- [TASK STATEMENT] Quote the data below in full, minus the images.
++++ RAW DATA
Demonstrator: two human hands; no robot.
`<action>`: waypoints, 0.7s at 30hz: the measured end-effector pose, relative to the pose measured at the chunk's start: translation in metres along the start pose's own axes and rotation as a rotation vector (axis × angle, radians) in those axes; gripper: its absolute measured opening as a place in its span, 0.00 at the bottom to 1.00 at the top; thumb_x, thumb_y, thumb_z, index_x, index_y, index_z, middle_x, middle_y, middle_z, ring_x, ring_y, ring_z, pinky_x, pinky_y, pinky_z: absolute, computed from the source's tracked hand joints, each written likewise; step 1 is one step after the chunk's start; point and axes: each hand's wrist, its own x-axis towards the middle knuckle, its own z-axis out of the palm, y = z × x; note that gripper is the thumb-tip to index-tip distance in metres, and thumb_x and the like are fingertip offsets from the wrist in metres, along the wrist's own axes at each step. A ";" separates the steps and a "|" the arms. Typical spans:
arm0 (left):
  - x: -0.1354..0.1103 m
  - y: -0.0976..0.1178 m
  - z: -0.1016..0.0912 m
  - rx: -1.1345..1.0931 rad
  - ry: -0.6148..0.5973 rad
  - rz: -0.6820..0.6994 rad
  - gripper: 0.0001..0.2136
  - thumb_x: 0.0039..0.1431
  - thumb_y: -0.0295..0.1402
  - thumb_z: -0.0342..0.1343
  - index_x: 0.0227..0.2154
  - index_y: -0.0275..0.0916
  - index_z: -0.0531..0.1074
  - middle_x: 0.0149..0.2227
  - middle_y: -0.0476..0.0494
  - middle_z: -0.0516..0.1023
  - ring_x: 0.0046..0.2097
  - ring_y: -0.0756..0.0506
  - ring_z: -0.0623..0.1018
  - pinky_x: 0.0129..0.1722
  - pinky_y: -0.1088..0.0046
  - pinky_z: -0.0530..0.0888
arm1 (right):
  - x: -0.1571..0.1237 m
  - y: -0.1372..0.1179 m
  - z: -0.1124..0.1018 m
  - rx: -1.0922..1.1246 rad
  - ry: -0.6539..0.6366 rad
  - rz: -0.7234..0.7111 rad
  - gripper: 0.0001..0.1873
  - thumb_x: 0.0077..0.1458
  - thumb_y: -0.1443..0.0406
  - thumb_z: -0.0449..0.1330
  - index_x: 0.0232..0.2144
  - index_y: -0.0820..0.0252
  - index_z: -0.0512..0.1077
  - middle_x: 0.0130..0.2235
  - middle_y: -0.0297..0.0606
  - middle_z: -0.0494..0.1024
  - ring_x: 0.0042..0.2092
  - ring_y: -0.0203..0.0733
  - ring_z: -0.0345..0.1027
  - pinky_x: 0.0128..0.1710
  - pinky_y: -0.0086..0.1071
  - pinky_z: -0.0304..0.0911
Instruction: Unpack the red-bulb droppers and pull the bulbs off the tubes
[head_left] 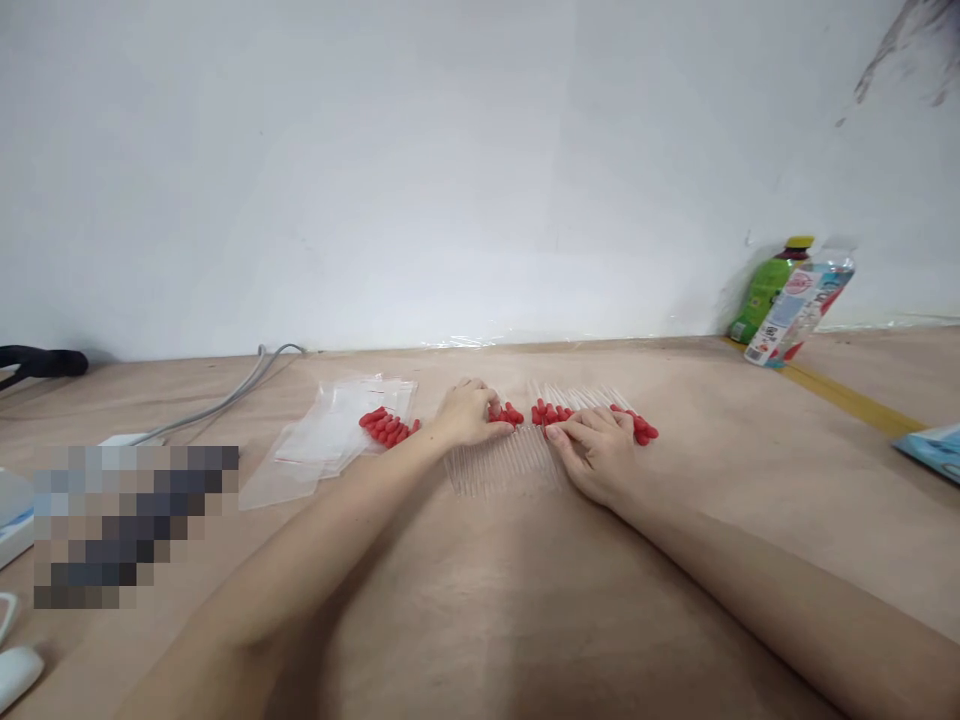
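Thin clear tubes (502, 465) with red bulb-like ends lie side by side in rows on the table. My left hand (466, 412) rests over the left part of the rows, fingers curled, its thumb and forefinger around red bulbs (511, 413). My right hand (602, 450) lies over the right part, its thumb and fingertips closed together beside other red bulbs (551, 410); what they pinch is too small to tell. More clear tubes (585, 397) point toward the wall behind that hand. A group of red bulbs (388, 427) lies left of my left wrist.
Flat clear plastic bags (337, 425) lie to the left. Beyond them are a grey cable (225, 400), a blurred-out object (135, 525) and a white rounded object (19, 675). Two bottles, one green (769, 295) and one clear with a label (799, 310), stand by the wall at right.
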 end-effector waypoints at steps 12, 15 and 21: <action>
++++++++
- [SOLUTION BELOW]
Demonstrator: two human hands; no robot.
`<action>`: waypoints, 0.7s at 30hz: the measured end-effector pose, relative to the pose measured at the chunk's start: translation in metres along the start pose's own axes and rotation as a rotation vector (axis × angle, radians) in those axes; gripper: its absolute measured opening as a place in its span, 0.00 at the bottom to 1.00 at the top; thumb_x, thumb_y, thumb_z, index_x, index_y, index_z, middle_x, middle_y, middle_z, ring_x, ring_y, ring_z, pinky_x, pinky_y, pinky_z: absolute, computed from the source's tracked hand joints, each written likewise; step 1 is one step after the chunk's start; point and axes: each hand's wrist, its own x-axis towards the middle knuckle, its own z-axis out of the palm, y = z × x; note that gripper is the thumb-tip to index-tip distance in metres, and thumb_x and the like are fingertip offsets from the wrist in metres, along the wrist's own axes at each step. A ";" separates the steps and a "|" the arms. Typical spans:
arm0 (left):
  - x: -0.1354..0.1103 m
  - y: -0.0976..0.1178 m
  - z: -0.1016..0.0912 m
  - rx: -1.1345..1.0931 rad
  - ry: -0.6148..0.5973 rad
  - rz: -0.6820..0.6994 rad
  - gripper: 0.0001..0.2136
  - thumb_x: 0.0039..0.1431
  - thumb_y: -0.0295..0.1402
  - thumb_z: -0.0342..0.1343
  - index_x: 0.0227..0.2154
  - index_y: -0.0275..0.0916
  - index_z: -0.0531..0.1074
  - middle_x: 0.0149..0.2227
  - middle_y: -0.0476..0.0494
  - middle_z: -0.0516..0.1023
  - ring_x: 0.0046..0.2097
  - ring_y: -0.0756..0.0506
  - ring_z: -0.0623..0.1018
  - pinky_x: 0.0129..0.1722
  - pinky_y: -0.1088..0.0046
  - pinky_z: -0.0530..0.0888
arm1 (right):
  - x: -0.1571..0.1237 m
  - y: -0.1372..0.1179 m
  - z: -0.1124..0.1018 m
  - rx: -1.0922..1.1246 rad
  - ry: -0.6539..0.6366 rad
  - rz: -0.7234..0.7111 rad
  - gripper: 0.0001..0.1873
  - thumb_x: 0.0077..0.1458
  - thumb_y: -0.1443..0.0406
  - thumb_z: -0.0449..0.1330
  - index_x: 0.0232..0.2144
  - index_y: -0.0820..0.0252
  - index_z: -0.0512..0.1077
  - middle_x: 0.0130..0.2235
  - middle_y: -0.0297..0.0606
  - middle_z: -0.0494..0.1024
  - ring_x: 0.0042..0.2092
  - ring_y: -0.0203..0.0733
  - ring_z: -0.0345..0.1027
  - pinky_x: 0.0128..0.1710
  - pinky_y: -0.0086..0.1071
  - pinky_z: -0.0304..0.0911
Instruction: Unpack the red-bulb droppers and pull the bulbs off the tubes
[head_left] 
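Thin clear tubes (502, 465) with red bulb-like ends lie side by side in rows on the table. My left hand (466, 412) rests over the left part of the rows, fingers curled, its thumb and forefinger around red bulbs (511, 413). My right hand (602, 450) lies over the right part, its thumb and fingertips closed together beside other red bulbs (551, 410); what they pinch is too small to tell. More clear tubes (585, 397) point toward the wall behind that hand. A group of red bulbs (388, 427) lies left of my left wrist.
Flat clear plastic bags (337, 425) lie to the left. Beyond them are a grey cable (225, 400), a blurred-out object (135, 525) and a white rounded object (19, 675). Two bottles, one green (769, 295) and one clear with a label (799, 310), stand by the wall at right.
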 end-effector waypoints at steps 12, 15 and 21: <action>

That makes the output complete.